Heat Field Deformation Sapflow

Applications

• Radial sap velocity profiles
• Mapping Hydraulic Architecture of Trees
• High, meduim, low and zero sapflow rates
• Reverse sapflow rates
• Hydraulic redistribution both within roots and stems
• Arid ecosystems and drought
• Thick Sapwood Species
• Forestry
• Horticulture
• Automatic Irrigation control

Features

• Plug and Play operation
• Microprocessor controlled
• Works with Sap Flow Tool software
• Measurements are independent of:
• Wounding
• Wood water content
• Natural thermal gradients
• Integrated voltage regulation
• User variable energy input options
• Correction of any changes in local settings through adjustable K-values for each individual measurement point
• Low power consumption
• 2 milli-degree temperature resolution

Principle of measurement

The HFD technique is a thermodynamic method based on measuring the dT of the sapwood both symmetrically (in the axial direction, above and below) and asymmetrically (in the tangential direction or to the side) around a line heater.

The heater is continuously heated at approx 50 mA and generates an elliptical heat field under zero flow conditions. Sapflow significantly deforms the heat field by elongating the ellipse as shown in the photo of a thermal image of a HFD measurement. The symmetrical temperature difference (dTsym) allows bi-directional (acropetal and basipetal) and very low flow measurements, whereas asymmetrical temperature difference (dTas) is primarily responsible for the magnitude of medium and high sap flow rates.

By using the ratio of measured temperature differences and applying correction for each measurement points local conditions using the adjustable K-values the common features of the medium (such as variable water content, natural temperature gradients and, wound effects) have negligible impact on sap flow calculations.

The value for parameter K is equal to the absolute value of dTs-a or dTas for a zero flow condition. Under flow conditions the parameter K can be extrapolated with accuracy using linear regression.

Sensor design

The HFD sensor consists of three measurement needles, and a heater needle integrally connected to a 24-Bit digital microprocessor based smart interface. The sensor is compatible with the SL5 Smart Logger only and, reports dT Symmetric (dTsym) and dT Asymmetric (dTas) values in ^oC for each radial measurement point within the needle set.

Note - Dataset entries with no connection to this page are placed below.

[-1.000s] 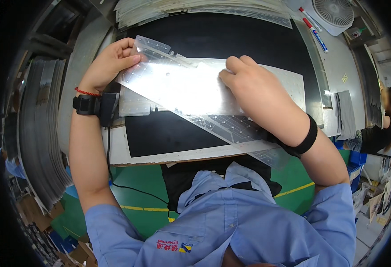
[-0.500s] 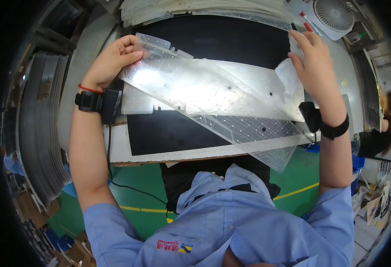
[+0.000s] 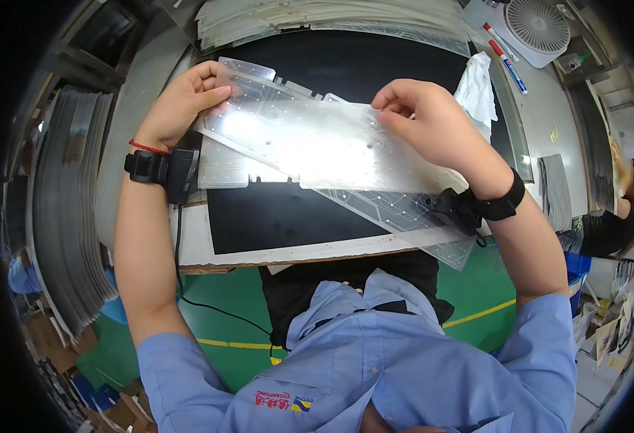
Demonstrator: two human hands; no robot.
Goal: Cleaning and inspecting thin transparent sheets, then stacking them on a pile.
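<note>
Plastic sheets (image 3: 295, 141), overlapping, partly glare-hidden

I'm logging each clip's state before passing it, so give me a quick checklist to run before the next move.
1. Left hand has the slanted clear sheet: ok, thumb over its upper-left end.
2. Right hand has a firm pinch: cannot tell; its fingertips are at a sheet's upper edge, but glare blurs which sheet.
3. White cloth out of both hands: ok, it lies to the right, partly on the black mat.
4. Slanted sheet fully on the table: not ok, its lower-right end juts past the front edge.
5. Markers away from the sheets in hand: ok, off to the upper right.
</note>
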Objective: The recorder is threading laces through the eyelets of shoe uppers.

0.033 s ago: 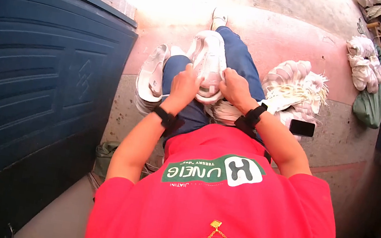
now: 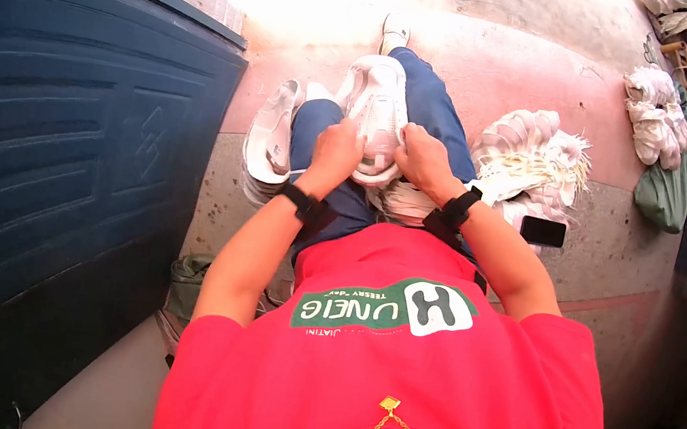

Each HFD sensor includes a high precision voltage regulator to control the voltage supplied to the heater between 0 and 12V in 0.01V increments. This voltage can be set independently of any other sensor on the system providing complete experimental design flexibility. The voltage can easily be adjusted via the sensor setup menu either through direct connection to the system or remotely via wireless modem.

Needle configurations

When beginning Sapflow research on a species for the first time it is imperative to learn and understand the structure and function of the species before commencing long term whole tree water use studies. The standard HFD needle set configuration consists one needle set with 8 radial measurement points — for Deep Sapwood - Initial structure and function measurements. Other needle configurations are available on request.

Data output

The HFD sensor has a maximum capacity of 8 radial sensing points along each needle, or 24 measured inputs in total across all three measurement needles. Via the sensor set up menu the user can set the number of measurement points from 1 to 8 dependant upon the needle set being used.

Because the HFD principle uses ratio's of differential temperatures to calculate sapflow there are only 16 outputs or addresses used by the Smart Logger. These data are the differential temperature between the Upper and Lower, corresponding sensing points (dTsym) and the differential temperature between the Side and Lower, corresponding sensing points (dTas).

The data is logged in ^oC and is downloaded in ASCII format as a Comma Separated Values (CSV) file and is imported into the HFD-TOOL software. This software automatically identifies the correct number of sensing points per needle set and calculates the value for parameter K before processing the raw dT values to Sapflow data.